■ **DATA EXCERPT**
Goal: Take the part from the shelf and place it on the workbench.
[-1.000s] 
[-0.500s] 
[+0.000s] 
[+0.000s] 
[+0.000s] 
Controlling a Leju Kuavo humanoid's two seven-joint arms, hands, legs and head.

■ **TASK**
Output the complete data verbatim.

■ **WRITTEN ANSWER**
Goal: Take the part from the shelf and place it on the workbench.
[-1.000s] 
[-0.500s] 
[+0.000s] 
[+0.000s] 
[+0.000s] 
Controlling a Leju Kuavo humanoid's two seven-joint arms, hands, legs and head.

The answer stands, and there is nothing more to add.